:: Data ::
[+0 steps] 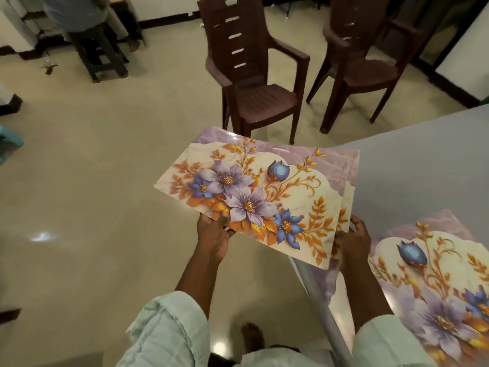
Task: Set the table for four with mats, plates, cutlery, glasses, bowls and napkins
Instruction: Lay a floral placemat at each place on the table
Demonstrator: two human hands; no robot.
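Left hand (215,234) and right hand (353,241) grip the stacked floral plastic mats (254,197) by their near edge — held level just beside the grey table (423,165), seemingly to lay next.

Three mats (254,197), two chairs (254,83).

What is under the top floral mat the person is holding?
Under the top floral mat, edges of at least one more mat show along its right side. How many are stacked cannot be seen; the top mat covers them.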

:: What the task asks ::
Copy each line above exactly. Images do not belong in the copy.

:: Solved exercise ::
[+0 steps] 
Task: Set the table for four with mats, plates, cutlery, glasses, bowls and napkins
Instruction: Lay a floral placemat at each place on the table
Demonstrator: two human hands; no robot.
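Left hand (215,234) and right hand (353,241) grip the stacked floral plastic mats (254,197) by their near edge — held level just beside the grey table (423,165), seemingly to lay next.

Three mats (254,197), two chairs (254,83).

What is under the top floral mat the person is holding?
Under the top floral mat, edges of at least one more mat show along its right side. How many are stacked cannot be seen; the top mat covers them.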

What this exercise asked for has been supplied.